生涯戦績は11戦9勝(7KO)1敗1分だった。

加藤に

「もし阿久井陣営だったら、拳四朗とあの戦略で戦ったと思うか」

と聞いた。すると即座に

「やると思います」

と答え、

「"あの作戦を自分で考えてやり続けた"ことは、本当に凄いなと思いました。でも、それが出来るボクサーが相手とわかっていたからこそ、自分も警戒しましたし、怖さや焦燥も覚えました」

と振り返った。

【WBA&WBC世界フライ級王座統一3.13決戦】裏コード999。「化身」に変貌した阿久井が、絶対王者を追い詰めた瞬間(12回連載/6回目)
拳四朗は、常に加藤と意見を交わし合いながら練習に取り組んでいる

拳四朗は、常に加藤と意見を交わし合いながら練習に取り組んでいる
■阿久井の僅差リードで折り返し、勝負は後半戦へ

史上稀に見る激戦となった世界フライ級王座統一戦は、6回終了時点で2対0(阿久井側:59-55/58―56/57―57)。阿久井がわずかにリードして折り返した。

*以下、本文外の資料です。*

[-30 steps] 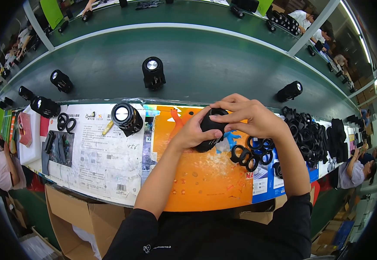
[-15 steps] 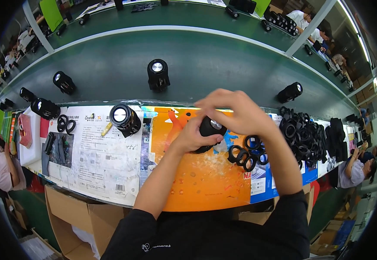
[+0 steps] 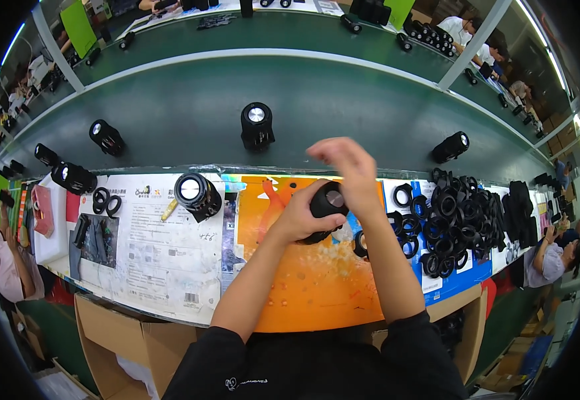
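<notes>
My left hand [image 3: 301,215] is wrapped round a black cylinder [image 3: 326,203], apparently a portable speaker, with a silver disc at its upper end. It is tilted above an orange mat [image 3: 323,287]. Just above and to the right of it hovers my right hand [image 3: 348,160], slightly smeared by motion. Its fingers stretch toward the left, and nothing shows in them. Several loose black rings [image 3: 406,227] lie beside my right forearm, which partly covers one of them. A similar black cylinder [image 3: 196,195] stands on the white sheet to the left.
A heap of black rings [image 3: 460,213] covers the blue sheet at right. Across the green belt [image 3: 183,100] stand more black cylinders [image 3: 257,125]. Two rings [image 3: 106,201] and a yellow tube [image 3: 169,211] lie at left. Cardboard boxes [image 3: 113,333] stand below the bench edge; other people sit at both sides.
My right hand has lifted from over the cylinder's top, and its forearm has swung left. My left hand keeps its grip. The whole view has shifted slightly.
</notes>
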The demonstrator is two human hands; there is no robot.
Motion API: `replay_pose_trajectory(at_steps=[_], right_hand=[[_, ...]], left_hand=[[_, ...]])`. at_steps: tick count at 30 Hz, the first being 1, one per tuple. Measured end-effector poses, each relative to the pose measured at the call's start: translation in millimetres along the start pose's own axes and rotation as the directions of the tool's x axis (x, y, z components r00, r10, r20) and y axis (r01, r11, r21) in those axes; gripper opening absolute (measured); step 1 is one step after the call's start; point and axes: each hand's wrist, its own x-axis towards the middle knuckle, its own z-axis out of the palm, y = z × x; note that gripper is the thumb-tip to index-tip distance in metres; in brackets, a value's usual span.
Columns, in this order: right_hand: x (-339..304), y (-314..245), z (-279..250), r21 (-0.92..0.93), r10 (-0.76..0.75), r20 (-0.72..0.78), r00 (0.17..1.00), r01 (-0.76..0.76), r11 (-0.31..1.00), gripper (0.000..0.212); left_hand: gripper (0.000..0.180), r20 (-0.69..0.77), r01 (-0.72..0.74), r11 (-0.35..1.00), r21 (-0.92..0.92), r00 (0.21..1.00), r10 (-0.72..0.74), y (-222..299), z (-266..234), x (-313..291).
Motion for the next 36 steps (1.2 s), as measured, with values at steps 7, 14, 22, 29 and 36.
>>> replay_pose_trajectory(at_steps=[7, 14, 22, 29, 36], right_hand=[[-67.5, 49.5, 9.1, 0.66, 0.49, 0.166, 0.855, -0.466, 0.589, 0.052], [54.4, 38.7, -62.8, -0.66, -0.249, -0.184, 0.951, 0.068, 0.749, 0.034], [79.6, 51.6, -81.3, -0.978, -0.339, 0.114, 0.934, 0.165, 0.125, 0.06], [-46.0, 24.3, -9.1, -0.178, 0.147, 0.235, 0.961, -0.106, 0.978, 0.092], [-89.3, 42.2, 18.5, -0.051, 0.361, 0.2, 0.911, -0.359, 0.932, 0.09]], left_hand=[[0.082, -0.156, -0.356, 0.932, -0.063, 0.926, 0.343, 19.5, -11.8, 23.9], [0.081, -0.452, -0.175, 0.711, 0.681, 0.663, 0.596, 28.4, -101.6, 61.4], [0.078, -0.425, -0.036, 0.828, 0.56, 0.845, 0.324, 31.9, -107.1, 81.8], [0.062, -0.325, -0.3, 0.868, -0.397, 0.93, 0.173, 34.4, -31.5, 21.4], [0.057, -0.131, -0.127, 0.837, -0.532, 0.989, 0.067, 15.3, -28.6, -4.7]])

6回終了後、阿久井は自陣に戻る際、大きくガッツポーズ。一方、いったんは流れを掴み、勝ち筋が見えた拳四朗、そして参謀・加藤は、逆に追い込まれた。

加藤はインターバル、「このままでは負けパターンにハマる。軌道修正が必要」と判断し、拳四朗の正面で膝をついて視線を合わせ、深呼吸を促しながら「ボディ打ってから、脚を切り換えて」と戦術を伝えた。

「絶対、弱気になんなよ。弱気になんなよ」

横井はロープ越しに右側から素早くマウスピースを洗浄、装着し、呪文のように耳元で囁いて鼓舞した。

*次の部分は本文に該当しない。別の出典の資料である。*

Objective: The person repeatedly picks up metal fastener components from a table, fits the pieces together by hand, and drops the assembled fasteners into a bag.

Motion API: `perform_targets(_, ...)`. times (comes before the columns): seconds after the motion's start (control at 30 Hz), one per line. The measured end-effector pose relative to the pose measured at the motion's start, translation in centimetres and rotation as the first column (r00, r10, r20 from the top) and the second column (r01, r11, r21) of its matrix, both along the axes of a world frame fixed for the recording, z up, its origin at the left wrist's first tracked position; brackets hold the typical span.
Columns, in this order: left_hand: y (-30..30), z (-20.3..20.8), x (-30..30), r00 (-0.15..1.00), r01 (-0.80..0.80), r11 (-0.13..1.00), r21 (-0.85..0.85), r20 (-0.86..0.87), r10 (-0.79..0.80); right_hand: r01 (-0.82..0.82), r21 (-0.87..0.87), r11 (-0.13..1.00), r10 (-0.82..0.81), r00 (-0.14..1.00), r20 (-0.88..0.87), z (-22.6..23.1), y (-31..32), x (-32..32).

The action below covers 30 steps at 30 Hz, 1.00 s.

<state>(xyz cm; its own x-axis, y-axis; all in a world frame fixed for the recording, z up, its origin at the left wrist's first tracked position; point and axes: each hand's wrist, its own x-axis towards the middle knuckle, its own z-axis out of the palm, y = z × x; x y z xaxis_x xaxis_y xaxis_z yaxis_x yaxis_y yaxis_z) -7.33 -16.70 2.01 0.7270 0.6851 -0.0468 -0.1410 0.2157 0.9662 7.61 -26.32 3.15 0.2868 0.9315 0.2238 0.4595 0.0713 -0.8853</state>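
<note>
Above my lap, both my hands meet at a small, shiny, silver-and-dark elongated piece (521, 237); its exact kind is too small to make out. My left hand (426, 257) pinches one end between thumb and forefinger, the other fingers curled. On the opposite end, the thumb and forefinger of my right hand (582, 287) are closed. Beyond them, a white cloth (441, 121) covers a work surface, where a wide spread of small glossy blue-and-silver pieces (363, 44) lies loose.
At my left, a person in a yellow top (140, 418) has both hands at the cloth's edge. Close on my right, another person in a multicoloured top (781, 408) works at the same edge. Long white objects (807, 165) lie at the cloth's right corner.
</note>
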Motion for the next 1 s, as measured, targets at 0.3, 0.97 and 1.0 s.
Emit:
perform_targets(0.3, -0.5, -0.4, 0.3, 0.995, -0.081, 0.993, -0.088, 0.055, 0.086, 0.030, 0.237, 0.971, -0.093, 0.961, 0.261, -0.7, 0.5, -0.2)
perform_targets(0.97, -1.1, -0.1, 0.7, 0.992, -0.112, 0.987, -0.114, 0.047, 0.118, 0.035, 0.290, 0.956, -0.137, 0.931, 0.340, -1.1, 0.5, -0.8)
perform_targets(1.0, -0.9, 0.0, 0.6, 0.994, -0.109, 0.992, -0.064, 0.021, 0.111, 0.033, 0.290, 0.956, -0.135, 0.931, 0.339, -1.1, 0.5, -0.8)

篠原は静かに右肩をアイシングしつつ、首裏のツボ押しで回復を促した。

知力、気力、そして体力――。

7回のゴングと同時に立ち上がった拳四朗は、リング中央へと向かった。

【WBA&WBC世界フライ級王座統一3.13決戦】裏コード999。「化身」に変貌した阿久井が、絶対王者を追い詰めた瞬間(12回連載/6回目)

■ユーリ阿久井政悟(あくい・せいご)*写真左 
1995年9月3日生まれの30歳。岡山県倉敷市出身。本名は阿久井政悟。父親と叔父も元プロボクサーという環境に育ち、中2から倉敷守安ジムで本格的にボクシングに取り組む。地元の環太平洋大学進学後の2014年4月にプロデビューし、翌年、全日本新人王獲得。2019年10月、日本フライ級王座獲得。2024年1月、アルテム・ダラキアン(ウクライナ)に判定勝利し、岡山県にあるジム所属として初の世界王者に。2025年3月13日、寺地拳四朗とのWBA &WBC世界フライ級王座統一戦では最終12回TKOで敗れる。通算戦績は25戦21勝(11KO)3敗1分け。

■寺地拳四朗(てらじ・けんしろう)*写真右 
1992年生1月6日まれの33歳。京都府出身。B.M.Bボクシングジム所属。2014年プロデビューし、2017年、10戦目でWBC世界ライトフライ級王座獲得。9度目の防衛戦で矢吹正道に敗れて王座陥落するも、翌2022年の再戦で王座奪還。同年11月には京口紘人に勝利してWBA王座獲得し2団体統一王者に。2025年3月13日、ユーリ阿久井政悟とのWBA &WBC世界フライ級王座統一戦でも勝利し、二階級で世界2団体統一王者に。2025年7月30日、リカルド・ラファエル・サンドバルに判定負けを喫して王座陥落。通算戦績は27戦 25勝 (16KO) 2敗。